#### [What you will do]
An exact transcription is needed of the lines below from the one with "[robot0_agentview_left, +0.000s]" through the one with "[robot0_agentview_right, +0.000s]", with no other lines and no pictures.

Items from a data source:
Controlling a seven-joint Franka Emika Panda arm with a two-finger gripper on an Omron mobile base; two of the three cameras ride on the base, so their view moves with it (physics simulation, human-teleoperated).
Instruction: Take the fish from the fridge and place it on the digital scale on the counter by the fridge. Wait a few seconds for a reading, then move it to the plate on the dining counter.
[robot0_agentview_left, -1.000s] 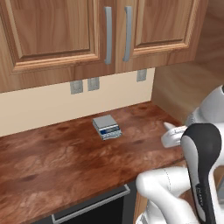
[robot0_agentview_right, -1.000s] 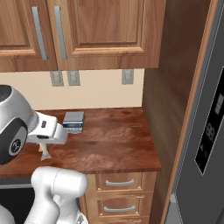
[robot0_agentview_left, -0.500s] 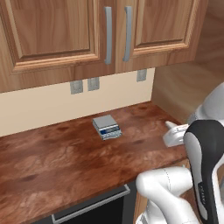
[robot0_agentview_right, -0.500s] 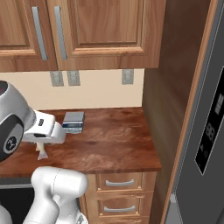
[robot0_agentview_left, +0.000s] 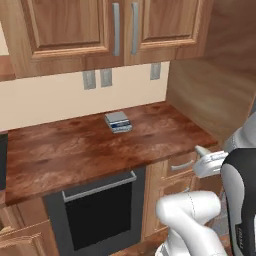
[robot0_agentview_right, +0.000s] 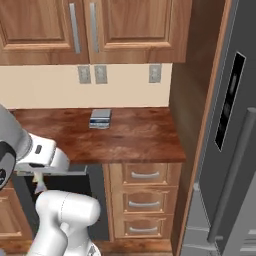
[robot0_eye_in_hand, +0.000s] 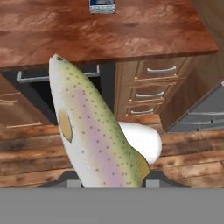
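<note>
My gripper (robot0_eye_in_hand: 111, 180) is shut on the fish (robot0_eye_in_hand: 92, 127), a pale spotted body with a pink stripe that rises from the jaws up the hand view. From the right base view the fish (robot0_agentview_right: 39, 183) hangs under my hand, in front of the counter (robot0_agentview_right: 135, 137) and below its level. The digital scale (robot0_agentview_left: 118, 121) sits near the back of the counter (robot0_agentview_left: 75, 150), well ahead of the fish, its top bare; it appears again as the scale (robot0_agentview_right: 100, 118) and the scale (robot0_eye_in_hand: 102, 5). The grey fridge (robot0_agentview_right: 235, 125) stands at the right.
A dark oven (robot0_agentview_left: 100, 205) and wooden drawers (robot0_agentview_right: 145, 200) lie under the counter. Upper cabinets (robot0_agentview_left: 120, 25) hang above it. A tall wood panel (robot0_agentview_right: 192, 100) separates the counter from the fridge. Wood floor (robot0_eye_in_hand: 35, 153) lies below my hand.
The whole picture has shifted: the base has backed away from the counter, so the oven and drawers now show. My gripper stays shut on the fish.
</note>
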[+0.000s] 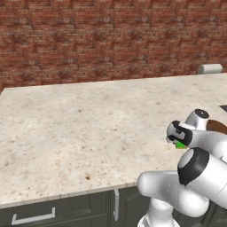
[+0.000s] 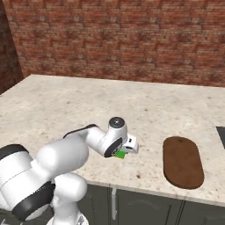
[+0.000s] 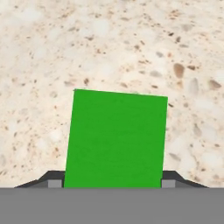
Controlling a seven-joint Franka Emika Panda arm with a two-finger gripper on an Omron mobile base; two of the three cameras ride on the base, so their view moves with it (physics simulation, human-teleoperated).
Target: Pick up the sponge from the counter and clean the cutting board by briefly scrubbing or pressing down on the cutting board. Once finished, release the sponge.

#### [Answer section]
[robot0_agentview_left, +0.000s] 
[robot0_agentview_right, +0.000s] 

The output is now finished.